You may reach a point in your life where your health has declined and you should plan for your future care needs. There are many options available to you, including in-home, assisted living, and nursing home care. This can cause significant financial stress for you and your family. In the face of an unexpected event, most people have to pay for nursing home care out-of-pocket. They are eligible for Medicaid after exhausting almost all their resources. It doesn’t have to be that way. When you are healthy, it is the best time to plan for such things. Medicaid planning can help you pay for long-term care as well as protect your assets for loved ones.
Medicaid is the largest payer for nursing home bills in America and provides medical assistance to those with low incomes. This joint federal-state program requires that your assets and monthly income be below certain levels in order to be eligible. Recent restrictions on Medicaid planning were significantly tightened, making it more difficult to plan for Medicaid. Our elder law lawyers can help you devise different strategies to protect your income and assets.
Exchanging your countable assets with exempt assets may be an option to provide support for loved ones. Countable assets refer to assets that are not exempted by state law. Exempt assets could include your house, automobile, burial insurance, or car. Instead of spending your savings on care, you can pay off your debt or buy a car to reorganize your finances and make your assets inaccessible to the government.

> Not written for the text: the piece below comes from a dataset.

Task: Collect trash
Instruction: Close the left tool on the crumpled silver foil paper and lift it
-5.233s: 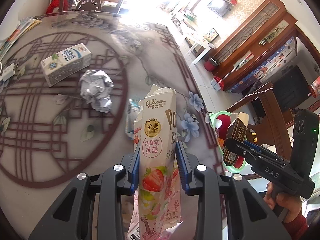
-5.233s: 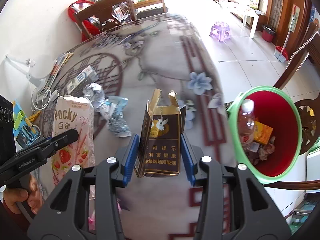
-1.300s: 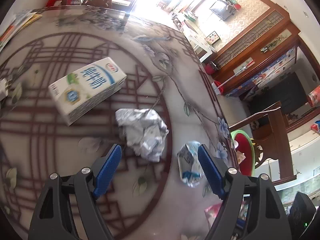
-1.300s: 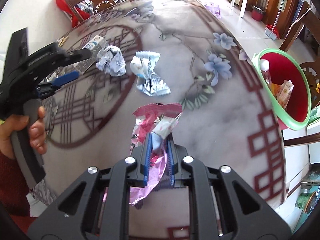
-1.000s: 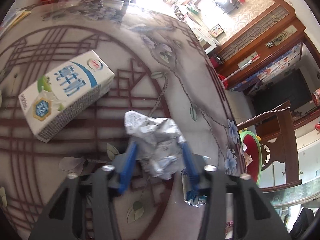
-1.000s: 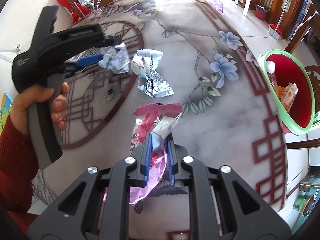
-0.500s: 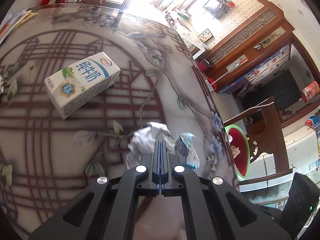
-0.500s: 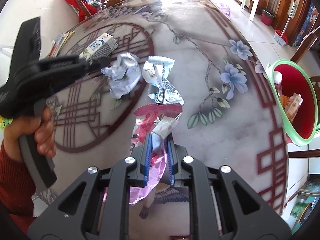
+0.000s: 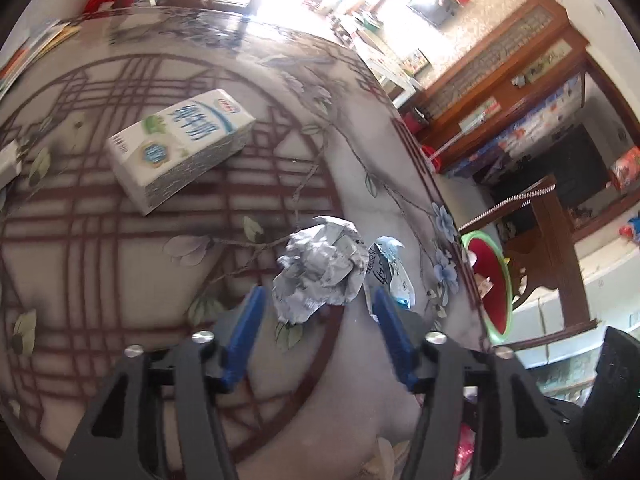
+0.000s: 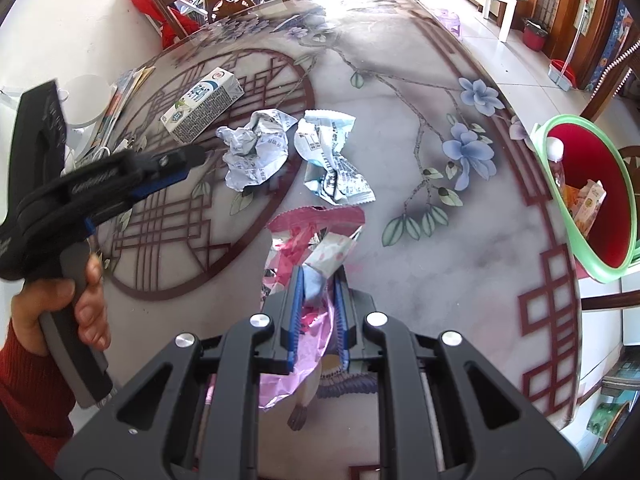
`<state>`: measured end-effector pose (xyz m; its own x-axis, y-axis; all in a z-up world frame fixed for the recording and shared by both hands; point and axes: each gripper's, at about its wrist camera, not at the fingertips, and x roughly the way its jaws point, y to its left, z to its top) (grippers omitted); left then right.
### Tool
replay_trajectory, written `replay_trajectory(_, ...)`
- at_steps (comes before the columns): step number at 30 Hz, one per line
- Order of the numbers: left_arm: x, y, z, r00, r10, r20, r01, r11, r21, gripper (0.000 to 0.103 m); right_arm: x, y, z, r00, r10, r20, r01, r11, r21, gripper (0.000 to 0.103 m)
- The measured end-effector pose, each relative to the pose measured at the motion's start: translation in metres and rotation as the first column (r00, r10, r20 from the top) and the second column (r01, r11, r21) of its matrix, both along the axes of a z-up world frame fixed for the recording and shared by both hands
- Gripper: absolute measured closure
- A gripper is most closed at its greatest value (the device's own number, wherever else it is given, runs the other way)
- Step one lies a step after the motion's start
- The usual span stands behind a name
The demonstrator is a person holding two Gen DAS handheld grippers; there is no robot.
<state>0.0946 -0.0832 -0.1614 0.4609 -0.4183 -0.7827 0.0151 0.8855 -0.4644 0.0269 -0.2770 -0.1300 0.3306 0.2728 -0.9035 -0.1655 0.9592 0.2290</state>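
A crumpled silver-white wrapper ball [image 9: 320,268] lies on the patterned table, just ahead of my left gripper [image 9: 318,304], which is open with its jaws on either side of the ball's near end. The ball also shows in the right wrist view [image 10: 256,152]. A flattened blue-white wrapper [image 9: 392,272] lies right of it, and also shows in the right wrist view [image 10: 332,164]. A white milk carton [image 9: 180,148] lies farther back. My right gripper [image 10: 318,276] is shut on a pink wrapper [image 10: 308,248]. The green-rimmed red bin [image 10: 592,200] stands off the table's right edge, holding trash.
Papers and a white cable [image 10: 104,120] sit at the table's far left. A wooden chair with a red bag [image 10: 168,12] stands behind the table. Another chair [image 9: 532,216] is beside the bin [image 9: 492,280]. The table edge [image 10: 576,288] runs close to the bin.
My left gripper was shut half a second ago and is now open around the near end of the crumpled ball. The right gripper keeps hold of the pink wrapper.
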Motion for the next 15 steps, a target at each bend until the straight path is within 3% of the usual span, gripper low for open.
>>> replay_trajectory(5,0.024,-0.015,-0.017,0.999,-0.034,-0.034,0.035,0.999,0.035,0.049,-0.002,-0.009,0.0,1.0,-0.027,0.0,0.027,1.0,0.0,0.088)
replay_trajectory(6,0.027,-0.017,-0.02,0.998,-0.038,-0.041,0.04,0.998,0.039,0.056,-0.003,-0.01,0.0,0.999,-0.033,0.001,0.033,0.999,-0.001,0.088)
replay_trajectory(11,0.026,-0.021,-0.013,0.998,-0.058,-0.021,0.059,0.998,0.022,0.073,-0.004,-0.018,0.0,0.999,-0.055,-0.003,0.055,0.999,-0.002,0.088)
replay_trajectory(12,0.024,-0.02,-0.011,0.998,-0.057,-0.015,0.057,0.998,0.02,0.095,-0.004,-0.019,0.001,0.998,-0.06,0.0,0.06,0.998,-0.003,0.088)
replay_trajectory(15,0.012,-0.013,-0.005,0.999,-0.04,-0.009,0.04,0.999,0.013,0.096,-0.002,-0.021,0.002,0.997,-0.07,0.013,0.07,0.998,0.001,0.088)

You can buy an income annuity for your spouse if you are married. When applying for Medicaid, the assets of a couple are often grouped together. To provide for their children, the community spouse (healthy spouse), may use countable assets to buy an annuity immediately. This annuity will not be combined so the institutionalized spouse is more likely to qualify for Medicaid. This allows each spouse to keep their own income by converting countable assets.
You may also consider creating an irrevocable trust to fund your long-term care. These trusts can’t be modified or terminated. Name a beneficiary to ensure that the trust is considered for Medicaid purposes. This strategy is only effective if these trusts are in place for a specified time.
These are just a few of the options available to protect your assets for yourself and your loved ones. Medicaid planning can be complicated and comes with many risks. A skilled elder law attorney should discuss these issues with you.